§ **Information shown**:
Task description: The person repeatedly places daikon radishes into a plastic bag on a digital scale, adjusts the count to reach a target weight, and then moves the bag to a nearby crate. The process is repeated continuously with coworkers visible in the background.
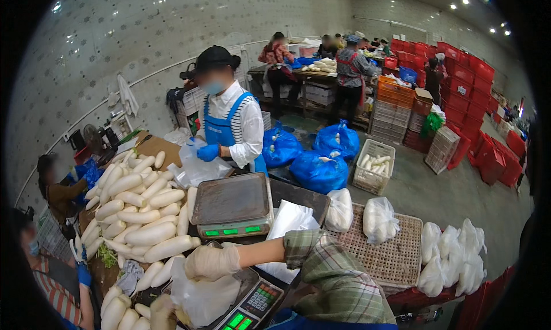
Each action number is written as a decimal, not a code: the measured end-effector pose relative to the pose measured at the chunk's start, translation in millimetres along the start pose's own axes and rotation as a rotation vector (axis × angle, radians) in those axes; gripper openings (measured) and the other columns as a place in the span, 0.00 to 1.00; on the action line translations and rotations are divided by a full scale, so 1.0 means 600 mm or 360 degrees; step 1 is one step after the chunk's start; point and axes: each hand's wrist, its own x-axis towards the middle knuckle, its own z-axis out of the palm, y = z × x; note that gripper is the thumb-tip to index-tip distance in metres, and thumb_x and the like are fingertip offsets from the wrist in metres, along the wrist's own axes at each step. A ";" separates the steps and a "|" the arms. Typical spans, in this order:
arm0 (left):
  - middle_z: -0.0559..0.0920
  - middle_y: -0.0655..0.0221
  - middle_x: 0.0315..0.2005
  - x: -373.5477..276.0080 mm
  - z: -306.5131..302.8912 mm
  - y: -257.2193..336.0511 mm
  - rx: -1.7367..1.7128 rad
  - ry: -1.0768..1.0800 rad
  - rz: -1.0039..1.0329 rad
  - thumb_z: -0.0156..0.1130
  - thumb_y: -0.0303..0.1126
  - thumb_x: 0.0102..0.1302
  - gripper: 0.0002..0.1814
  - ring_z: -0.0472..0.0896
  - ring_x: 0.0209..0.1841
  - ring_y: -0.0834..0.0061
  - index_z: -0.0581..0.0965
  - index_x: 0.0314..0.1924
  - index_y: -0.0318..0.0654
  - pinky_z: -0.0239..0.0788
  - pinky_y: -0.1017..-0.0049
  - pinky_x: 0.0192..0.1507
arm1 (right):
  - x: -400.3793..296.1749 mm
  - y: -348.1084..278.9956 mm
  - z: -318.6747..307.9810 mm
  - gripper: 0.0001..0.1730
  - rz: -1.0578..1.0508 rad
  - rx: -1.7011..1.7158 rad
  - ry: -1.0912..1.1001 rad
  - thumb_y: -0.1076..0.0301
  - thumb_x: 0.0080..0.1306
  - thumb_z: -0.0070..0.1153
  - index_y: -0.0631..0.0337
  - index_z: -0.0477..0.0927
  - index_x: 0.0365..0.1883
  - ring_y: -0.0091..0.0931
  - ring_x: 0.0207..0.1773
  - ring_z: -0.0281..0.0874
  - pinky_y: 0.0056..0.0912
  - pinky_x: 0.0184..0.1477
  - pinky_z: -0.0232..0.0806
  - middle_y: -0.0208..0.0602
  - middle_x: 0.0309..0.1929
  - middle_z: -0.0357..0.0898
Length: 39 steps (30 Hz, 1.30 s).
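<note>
My right hand (212, 262), in a pale glove, reaches across from the plaid sleeve and grips a clear plastic bag (211, 295). The bag hangs over a digital scale (260, 297) with lit green displays; what is inside it is hard to make out. Low in the view, my left hand (162, 312), gloved too, is blurred at the bag's lower left side, and its grip is unclear. Several white radishes (118, 312) lie beside that hand. Beyond them rises a large heap of white radishes (137, 218) on the table.
A second scale (232, 201) stands ahead, near white plastic bags (290, 222). Opposite, a co-worker (232, 119) in blue gloves handles clear bags. To the right, filled bags (381, 220) rest on an upturned crate (387, 252). Blue sacks (320, 170) sit on the floor.
</note>
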 end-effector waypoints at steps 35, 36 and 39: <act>0.82 0.67 0.34 -0.018 -0.052 -0.065 0.0467 -0.0276 0.0678 0.50 0.63 0.72 0.37 0.73 0.27 0.82 0.79 0.57 0.33 0.58 0.83 0.25 | 0.035 -0.068 -0.029 0.28 0.0802 0.2403 -0.0494 0.44 0.80 0.39 0.56 0.75 0.63 0.20 0.35 0.82 0.21 0.28 0.71 0.34 0.36 0.81; 0.82 0.67 0.33 -0.015 -0.058 -0.078 0.0490 -0.0227 0.0691 0.49 0.66 0.72 0.38 0.72 0.25 0.83 0.80 0.56 0.34 0.57 0.83 0.23 | 0.039 -0.075 -0.029 0.25 0.0710 0.2219 -0.0398 0.47 0.79 0.43 0.58 0.77 0.58 0.24 0.35 0.82 0.23 0.29 0.70 0.34 0.30 0.80; 0.79 0.71 0.26 0.017 -0.094 -0.123 0.0109 0.0195 0.0361 0.41 0.69 0.73 0.42 0.69 0.19 0.83 0.81 0.53 0.32 0.54 0.83 0.19 | 0.045 -0.075 0.016 0.25 0.0875 0.1273 -0.0210 0.44 0.71 0.55 0.60 0.81 0.46 0.31 0.32 0.83 0.38 0.31 0.74 0.44 0.30 0.84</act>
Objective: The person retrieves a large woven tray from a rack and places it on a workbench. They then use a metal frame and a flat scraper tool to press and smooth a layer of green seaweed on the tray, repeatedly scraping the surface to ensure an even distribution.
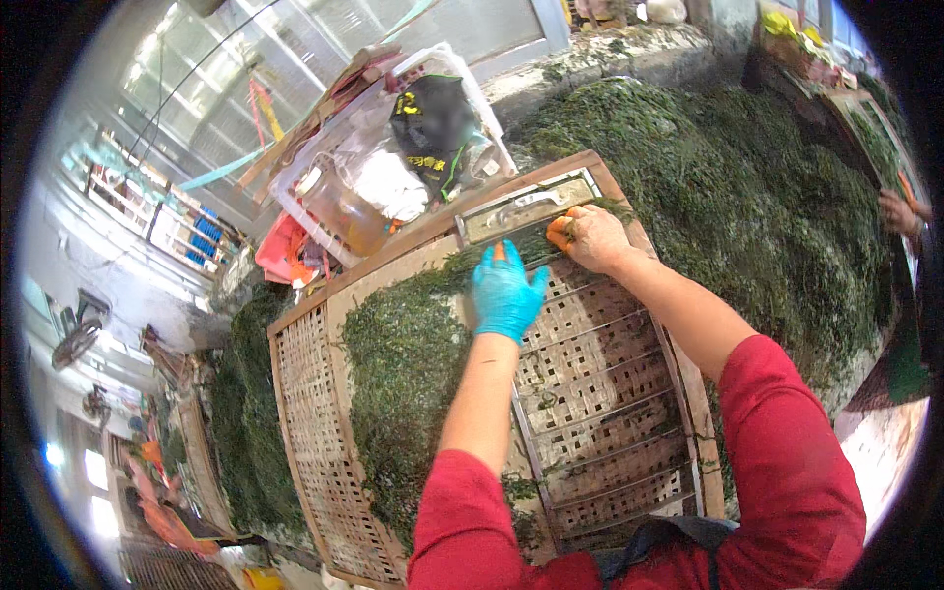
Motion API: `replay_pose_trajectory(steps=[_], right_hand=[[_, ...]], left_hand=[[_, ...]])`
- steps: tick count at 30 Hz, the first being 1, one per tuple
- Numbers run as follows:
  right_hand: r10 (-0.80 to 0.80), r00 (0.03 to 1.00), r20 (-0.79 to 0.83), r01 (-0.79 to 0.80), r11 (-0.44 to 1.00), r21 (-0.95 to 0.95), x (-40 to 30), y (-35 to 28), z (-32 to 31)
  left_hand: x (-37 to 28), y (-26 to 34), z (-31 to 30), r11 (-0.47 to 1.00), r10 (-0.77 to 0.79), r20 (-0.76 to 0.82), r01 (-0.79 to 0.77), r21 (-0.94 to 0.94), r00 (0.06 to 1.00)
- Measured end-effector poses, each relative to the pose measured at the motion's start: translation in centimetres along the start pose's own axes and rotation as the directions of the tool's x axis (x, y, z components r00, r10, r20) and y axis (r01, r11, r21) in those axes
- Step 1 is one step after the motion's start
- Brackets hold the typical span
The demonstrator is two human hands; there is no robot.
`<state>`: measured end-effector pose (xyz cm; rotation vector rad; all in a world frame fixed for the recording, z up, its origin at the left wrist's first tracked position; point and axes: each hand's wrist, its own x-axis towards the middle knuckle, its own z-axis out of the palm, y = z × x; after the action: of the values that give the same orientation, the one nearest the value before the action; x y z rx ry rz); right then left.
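My left hand (507, 291), in a torn turquoise glove with an orange fingertip cover showing, rests with fingers extended on a dark strip of green leaves. To its right, my right hand (592, 237) is bare except for orange covers on the fingertips. Its bent fingers touch the strip's right end; whether they pinch any leaves is hidden. Just beyond lies a flat plate with a white handle (542, 198) inside a metal frame. Below my hands, a slatted metal rack (590, 425) lies over a woven bamboo panel in a wooden frame. Loose green leaves (402, 369) cover the board left of the rack.
A large heap of green leaves (708, 169) lies right of the frame. Behind it stands a white plastic basket (483, 96) with a black bag (435, 133) and a clear jar (341, 208). Another person's hand (898, 214) shows at the far right.
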<state>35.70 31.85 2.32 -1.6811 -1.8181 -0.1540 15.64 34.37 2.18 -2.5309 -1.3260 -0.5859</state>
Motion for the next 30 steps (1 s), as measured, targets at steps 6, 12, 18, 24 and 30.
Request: replay_pose_trajectory(steps=[6,12,18,24,30], right_hand=[[0.186,0.858,0.478,-0.451,0.719,0.529,2.2,3.1,-7.2],[0.222,0.833,0.507,0.078,0.86,-0.504,5.2,-1.0,-9.4],[-0.534,0.731,0.426,0.347,0.828,0.442,4.1,-19.3,-1.4],[-0.43,0.861,0.273,0.196,0.774,0.602,4.6,-18.0,6.0],[-0.265,0.949,0.171,0.128,0.82,0.558,7.1,-12.8,0.3]], left_hand=[[-0.8,1.7,0.3,0.994,-0.098,0.033,0.099,-0.038,0.995],[-0.5,2.8,-0.1,0.989,-0.132,0.04,0.135,-0.063,0.99],[-1.1,0.8,5.7,0.953,-0.263,0.099,0.243,0.181,0.96],[0.3,3.0,1.2,0.982,-0.126,0.321,0.165,-0.096,0.938],[-1.0,0.9,1.3,0.907,-0.134,0.012,0.128,-0.402,0.991]])
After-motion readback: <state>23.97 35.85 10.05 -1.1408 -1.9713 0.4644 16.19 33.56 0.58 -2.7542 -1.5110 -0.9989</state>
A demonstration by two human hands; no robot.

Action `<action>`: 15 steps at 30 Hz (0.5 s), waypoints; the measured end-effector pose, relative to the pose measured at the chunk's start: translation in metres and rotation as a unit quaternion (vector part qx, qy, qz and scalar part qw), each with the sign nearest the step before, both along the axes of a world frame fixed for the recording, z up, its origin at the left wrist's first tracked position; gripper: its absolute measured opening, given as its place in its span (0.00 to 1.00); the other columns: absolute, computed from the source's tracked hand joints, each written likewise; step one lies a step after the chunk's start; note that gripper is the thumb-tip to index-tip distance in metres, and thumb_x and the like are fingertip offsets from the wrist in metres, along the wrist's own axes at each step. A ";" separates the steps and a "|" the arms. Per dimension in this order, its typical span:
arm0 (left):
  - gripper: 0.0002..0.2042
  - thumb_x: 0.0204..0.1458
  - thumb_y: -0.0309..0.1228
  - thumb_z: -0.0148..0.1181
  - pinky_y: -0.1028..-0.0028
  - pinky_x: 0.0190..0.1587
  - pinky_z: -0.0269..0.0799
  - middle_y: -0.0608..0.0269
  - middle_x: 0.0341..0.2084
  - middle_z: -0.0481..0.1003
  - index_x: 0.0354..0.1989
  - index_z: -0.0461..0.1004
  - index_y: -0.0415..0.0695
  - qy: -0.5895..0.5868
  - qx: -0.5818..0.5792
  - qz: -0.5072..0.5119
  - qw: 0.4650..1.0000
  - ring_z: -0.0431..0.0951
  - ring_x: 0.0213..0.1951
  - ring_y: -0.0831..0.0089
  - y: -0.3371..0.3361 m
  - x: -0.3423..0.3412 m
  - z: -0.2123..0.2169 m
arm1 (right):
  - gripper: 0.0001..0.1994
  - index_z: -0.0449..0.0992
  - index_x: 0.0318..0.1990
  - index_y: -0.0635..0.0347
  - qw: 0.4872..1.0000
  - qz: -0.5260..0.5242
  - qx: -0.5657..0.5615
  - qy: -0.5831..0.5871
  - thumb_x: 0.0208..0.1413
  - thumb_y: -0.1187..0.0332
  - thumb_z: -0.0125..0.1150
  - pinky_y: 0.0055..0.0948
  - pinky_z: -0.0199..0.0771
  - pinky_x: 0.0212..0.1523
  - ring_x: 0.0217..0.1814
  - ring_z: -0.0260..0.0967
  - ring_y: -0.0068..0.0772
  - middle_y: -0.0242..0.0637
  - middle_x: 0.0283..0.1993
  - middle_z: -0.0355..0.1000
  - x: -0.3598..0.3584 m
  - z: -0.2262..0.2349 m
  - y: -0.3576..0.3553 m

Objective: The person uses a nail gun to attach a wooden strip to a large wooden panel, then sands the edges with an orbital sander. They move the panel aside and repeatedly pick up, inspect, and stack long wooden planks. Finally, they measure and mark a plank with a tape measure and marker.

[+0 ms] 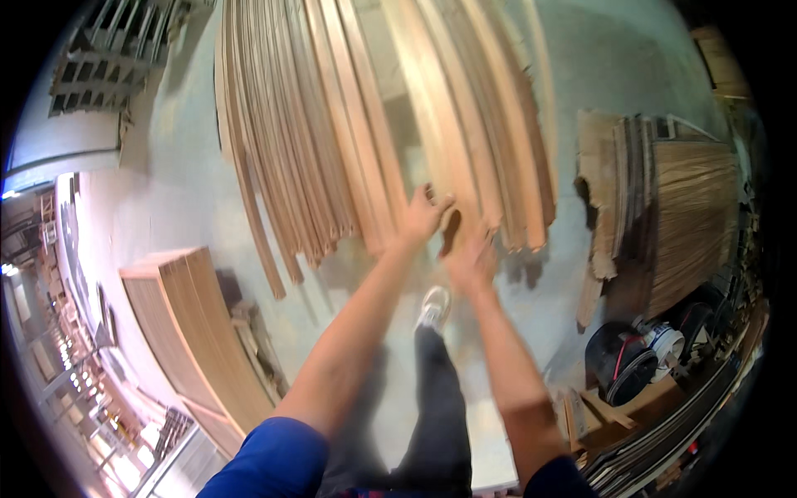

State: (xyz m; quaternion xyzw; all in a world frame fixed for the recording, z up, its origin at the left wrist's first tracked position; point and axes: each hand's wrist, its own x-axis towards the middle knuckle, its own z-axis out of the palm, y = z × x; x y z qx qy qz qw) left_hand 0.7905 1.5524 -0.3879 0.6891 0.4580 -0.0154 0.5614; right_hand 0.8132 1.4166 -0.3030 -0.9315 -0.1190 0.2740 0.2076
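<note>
Both my arms reach forward to the near end of a pale wooden board (432,104), which runs away from me among other long boards. My left hand (425,217) is closed on the board's left edge, fingers curled. Lower and to the right, my right hand (473,261) grips the board's near end; its fingers are partly blurred. Between the hands is a dark brown patch whose nature I cannot make out. Left of the board lies a row of narrow wooden strips (286,141), and to its right are several more boards (510,133).
A tall stack of wood panels (187,324) stands at left. On the right are a pile of brown boards (693,216) and a round black machine (618,361) with a white part. Long sheets lean at lower right. My shoe (433,307) is on the pale floor (398,365).
</note>
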 end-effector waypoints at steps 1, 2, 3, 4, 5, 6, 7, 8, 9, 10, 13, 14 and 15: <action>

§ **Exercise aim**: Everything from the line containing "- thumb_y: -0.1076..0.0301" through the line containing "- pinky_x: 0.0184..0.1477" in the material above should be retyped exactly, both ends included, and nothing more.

§ **Result**:
  - thumb_y: -0.1076..0.0301
  - thumb_x: 0.0080..0.1306
  - thumb_z: -0.0070..0.1153
  - index_y: -0.0631..0.0337
  - index_z: -0.0477..0.0927
  - index_x: 0.0365..0.1883
  - ring_y: -0.0091..0.0931
  - ring_x: 0.0207..0.1773
  - ring_z: -0.0281..0.0874
  - pinky_y: 0.0056..0.0912
  - pinky_x: 0.0184..0.1477

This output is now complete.